Tuesday, September 20, 2016

What do you call it? - Lisa Dyson

Maybe it’s the writer in me, but I’m always fascinated by what people call things, depending on where in the United States they live. A few years ago, while reading my soon-to-be-published manuscript after copy edits had been done, I saw words I knew I hadn’t written. My secondary female character from southern Virginia was ordering a “pop.” It stopped me immediately. Unless she was a transplant from Ohio or upstate New York, she’d call it a soda. Luckily, this read-through was my last opportunity to make any changes to the manuscript before it went to press.

We talk about other English-speaking countries having different words for things. Our elevator is a lift, and our bathroom is the loo. So I did a little research for this topic and came across many things that are called by different names right here in the United States.

Soda/pop/coke seems to be the most popularly discussed. (My Pennsylvania parents drank soft drinks.) According to Wikipedia, there’s a long list. Things I never even thought about. Growing up in eastern Pennsylvania and then living in several different eastern states over the years, I find that I use some of the names interchangeably.

Here are a few with where they’re used in parentheses. Faucet (north) and spigot (south). In my house, the kitchen and bathroom sinks have faucets. But the outside hose is connected to the spigot. Teeter-totter (widespread) and seesaw (south and midland). I’ve called it both things and never realized it. What about pit (north) and seed (elsewhere)? In my mind, peaches have pits and tomatoes have seeds.

When I lived in Rhode Island, I found that a water fountain/water cooler is called bubbler (pronounced bubbla).
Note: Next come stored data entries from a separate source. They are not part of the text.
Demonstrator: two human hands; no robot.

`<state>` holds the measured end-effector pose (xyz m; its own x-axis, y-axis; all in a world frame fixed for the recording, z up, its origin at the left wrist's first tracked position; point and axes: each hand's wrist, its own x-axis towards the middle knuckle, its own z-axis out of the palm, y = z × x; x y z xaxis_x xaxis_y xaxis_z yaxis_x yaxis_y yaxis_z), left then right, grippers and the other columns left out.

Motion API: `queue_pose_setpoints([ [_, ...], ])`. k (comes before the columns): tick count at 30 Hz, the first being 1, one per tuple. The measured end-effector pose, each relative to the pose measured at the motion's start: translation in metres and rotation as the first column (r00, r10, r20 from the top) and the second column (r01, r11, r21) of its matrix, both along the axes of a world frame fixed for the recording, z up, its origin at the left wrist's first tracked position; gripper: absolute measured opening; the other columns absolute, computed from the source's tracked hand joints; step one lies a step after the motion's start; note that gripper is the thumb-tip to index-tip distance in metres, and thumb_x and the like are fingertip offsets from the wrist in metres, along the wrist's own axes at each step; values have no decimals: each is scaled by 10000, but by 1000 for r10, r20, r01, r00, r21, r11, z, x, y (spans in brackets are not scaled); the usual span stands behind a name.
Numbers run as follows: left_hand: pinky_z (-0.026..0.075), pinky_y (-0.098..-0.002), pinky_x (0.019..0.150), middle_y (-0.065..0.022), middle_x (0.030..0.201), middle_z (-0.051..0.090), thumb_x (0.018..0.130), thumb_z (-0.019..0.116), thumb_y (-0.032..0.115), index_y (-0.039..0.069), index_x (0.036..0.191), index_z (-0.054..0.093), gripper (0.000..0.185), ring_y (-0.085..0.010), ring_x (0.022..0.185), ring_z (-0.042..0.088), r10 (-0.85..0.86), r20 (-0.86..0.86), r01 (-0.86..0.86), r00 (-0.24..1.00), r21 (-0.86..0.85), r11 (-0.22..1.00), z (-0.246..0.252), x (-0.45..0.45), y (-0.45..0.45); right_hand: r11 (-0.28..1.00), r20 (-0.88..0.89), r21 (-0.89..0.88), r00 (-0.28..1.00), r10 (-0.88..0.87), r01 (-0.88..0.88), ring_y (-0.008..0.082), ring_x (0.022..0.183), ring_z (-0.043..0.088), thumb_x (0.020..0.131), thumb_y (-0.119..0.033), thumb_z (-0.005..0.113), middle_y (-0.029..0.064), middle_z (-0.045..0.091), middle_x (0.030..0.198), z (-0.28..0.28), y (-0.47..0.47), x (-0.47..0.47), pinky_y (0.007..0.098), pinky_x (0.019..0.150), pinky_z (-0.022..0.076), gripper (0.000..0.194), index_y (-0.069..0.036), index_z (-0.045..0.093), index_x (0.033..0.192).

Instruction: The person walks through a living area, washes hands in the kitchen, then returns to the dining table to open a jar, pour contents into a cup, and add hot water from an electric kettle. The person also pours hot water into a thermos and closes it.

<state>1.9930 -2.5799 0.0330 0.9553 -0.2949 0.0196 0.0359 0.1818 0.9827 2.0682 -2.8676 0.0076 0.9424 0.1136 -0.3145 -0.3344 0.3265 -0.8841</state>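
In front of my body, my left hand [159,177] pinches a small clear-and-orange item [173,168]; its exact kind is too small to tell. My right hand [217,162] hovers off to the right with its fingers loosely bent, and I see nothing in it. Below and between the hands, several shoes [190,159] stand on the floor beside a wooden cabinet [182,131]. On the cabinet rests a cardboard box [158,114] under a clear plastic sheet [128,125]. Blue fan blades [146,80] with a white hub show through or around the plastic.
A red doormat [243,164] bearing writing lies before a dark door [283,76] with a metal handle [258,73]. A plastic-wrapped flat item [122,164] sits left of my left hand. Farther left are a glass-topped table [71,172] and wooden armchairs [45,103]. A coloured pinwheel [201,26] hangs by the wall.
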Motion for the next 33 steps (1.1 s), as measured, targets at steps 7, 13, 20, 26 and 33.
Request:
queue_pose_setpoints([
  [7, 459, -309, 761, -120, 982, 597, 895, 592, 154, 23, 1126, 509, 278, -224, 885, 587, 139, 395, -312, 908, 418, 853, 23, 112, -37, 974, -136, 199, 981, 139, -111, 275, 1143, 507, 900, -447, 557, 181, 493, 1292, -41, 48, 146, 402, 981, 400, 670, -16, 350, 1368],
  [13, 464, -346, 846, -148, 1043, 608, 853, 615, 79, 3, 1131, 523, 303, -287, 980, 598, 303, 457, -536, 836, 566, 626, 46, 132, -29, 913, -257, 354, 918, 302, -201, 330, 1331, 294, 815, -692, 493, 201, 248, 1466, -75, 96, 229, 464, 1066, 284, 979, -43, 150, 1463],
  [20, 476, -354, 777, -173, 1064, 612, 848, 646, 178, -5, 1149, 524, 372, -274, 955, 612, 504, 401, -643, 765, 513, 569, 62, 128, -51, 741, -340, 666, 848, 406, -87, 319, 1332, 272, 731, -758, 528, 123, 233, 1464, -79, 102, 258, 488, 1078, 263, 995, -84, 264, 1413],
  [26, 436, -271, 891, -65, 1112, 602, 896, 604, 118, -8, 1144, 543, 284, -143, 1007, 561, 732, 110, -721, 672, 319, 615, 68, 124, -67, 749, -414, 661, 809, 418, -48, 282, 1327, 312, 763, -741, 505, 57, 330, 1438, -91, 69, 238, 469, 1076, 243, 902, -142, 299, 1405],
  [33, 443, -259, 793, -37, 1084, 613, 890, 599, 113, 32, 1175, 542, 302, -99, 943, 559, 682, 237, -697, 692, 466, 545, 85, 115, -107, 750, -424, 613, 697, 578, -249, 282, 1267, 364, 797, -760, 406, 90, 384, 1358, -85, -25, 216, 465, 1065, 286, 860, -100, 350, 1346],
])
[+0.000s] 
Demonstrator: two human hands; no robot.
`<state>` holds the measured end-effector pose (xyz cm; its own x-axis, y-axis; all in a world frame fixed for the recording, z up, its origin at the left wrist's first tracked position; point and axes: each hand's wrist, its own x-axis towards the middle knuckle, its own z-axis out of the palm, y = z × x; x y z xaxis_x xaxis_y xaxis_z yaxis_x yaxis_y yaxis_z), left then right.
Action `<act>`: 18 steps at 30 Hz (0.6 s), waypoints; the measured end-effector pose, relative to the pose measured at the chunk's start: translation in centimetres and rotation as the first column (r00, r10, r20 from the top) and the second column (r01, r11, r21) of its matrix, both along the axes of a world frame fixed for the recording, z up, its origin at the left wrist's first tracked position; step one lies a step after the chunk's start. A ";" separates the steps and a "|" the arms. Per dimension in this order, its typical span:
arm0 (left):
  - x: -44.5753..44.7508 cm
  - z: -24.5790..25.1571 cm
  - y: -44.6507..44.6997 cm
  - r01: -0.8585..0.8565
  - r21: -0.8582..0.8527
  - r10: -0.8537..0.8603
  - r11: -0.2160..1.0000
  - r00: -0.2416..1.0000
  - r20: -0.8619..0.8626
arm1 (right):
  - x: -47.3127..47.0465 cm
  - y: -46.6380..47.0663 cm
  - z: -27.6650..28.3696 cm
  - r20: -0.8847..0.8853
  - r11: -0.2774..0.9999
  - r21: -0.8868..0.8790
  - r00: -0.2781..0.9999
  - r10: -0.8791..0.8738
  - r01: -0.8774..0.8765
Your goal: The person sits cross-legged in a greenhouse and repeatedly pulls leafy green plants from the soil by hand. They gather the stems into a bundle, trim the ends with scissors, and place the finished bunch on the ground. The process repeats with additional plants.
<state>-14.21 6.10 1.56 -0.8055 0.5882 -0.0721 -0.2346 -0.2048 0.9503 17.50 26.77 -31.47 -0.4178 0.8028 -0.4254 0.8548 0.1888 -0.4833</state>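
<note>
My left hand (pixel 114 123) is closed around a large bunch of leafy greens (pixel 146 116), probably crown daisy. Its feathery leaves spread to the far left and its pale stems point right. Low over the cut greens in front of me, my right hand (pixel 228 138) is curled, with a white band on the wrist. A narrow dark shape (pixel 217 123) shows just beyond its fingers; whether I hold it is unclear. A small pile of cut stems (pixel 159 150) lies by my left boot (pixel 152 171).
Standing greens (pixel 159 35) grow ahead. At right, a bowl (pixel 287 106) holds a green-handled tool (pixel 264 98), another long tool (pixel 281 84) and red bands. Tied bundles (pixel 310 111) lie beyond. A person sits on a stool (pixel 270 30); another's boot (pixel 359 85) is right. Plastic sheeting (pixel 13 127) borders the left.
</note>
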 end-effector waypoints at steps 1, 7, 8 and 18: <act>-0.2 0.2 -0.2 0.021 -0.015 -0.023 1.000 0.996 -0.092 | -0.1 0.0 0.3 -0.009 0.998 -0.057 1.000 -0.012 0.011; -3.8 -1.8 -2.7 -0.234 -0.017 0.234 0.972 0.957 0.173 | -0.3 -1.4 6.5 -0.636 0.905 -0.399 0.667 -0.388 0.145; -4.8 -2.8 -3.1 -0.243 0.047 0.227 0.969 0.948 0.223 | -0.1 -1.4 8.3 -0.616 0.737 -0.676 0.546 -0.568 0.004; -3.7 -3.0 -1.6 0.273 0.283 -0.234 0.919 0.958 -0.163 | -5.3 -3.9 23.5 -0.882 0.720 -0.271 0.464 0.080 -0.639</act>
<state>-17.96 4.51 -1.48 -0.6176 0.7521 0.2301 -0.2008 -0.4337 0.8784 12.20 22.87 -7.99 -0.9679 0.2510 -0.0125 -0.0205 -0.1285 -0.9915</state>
In eastern Pennsylvania, we ate hoagies. But when visiting my grandmother in central Pennsylvania, they were called submarine sandwiches (which freaked me out as a young child because I only pictured those old diesel boats in the glimpses of war movies I’d seen). Now I just call those long sandwiches subs.

You can see how fascinating this subject is to me and I hope I’ve peaked your interest, too. Do you have any examples to share? I’d love to hear about them in the comments below. One lucky commenter will win an advanced autographed copy of my upcoming book, a twist on the Cinderella story called Prince Charming Wears a Badge. It’s the first book in my Tales From Whittler’s Creek series. (Ironically, the “creek” that ran through the playground where I grew up will always be the “crick” in my mind!) Rest assured that none of my characters drive on a rotary/traffic circle or go into the cellar/basement.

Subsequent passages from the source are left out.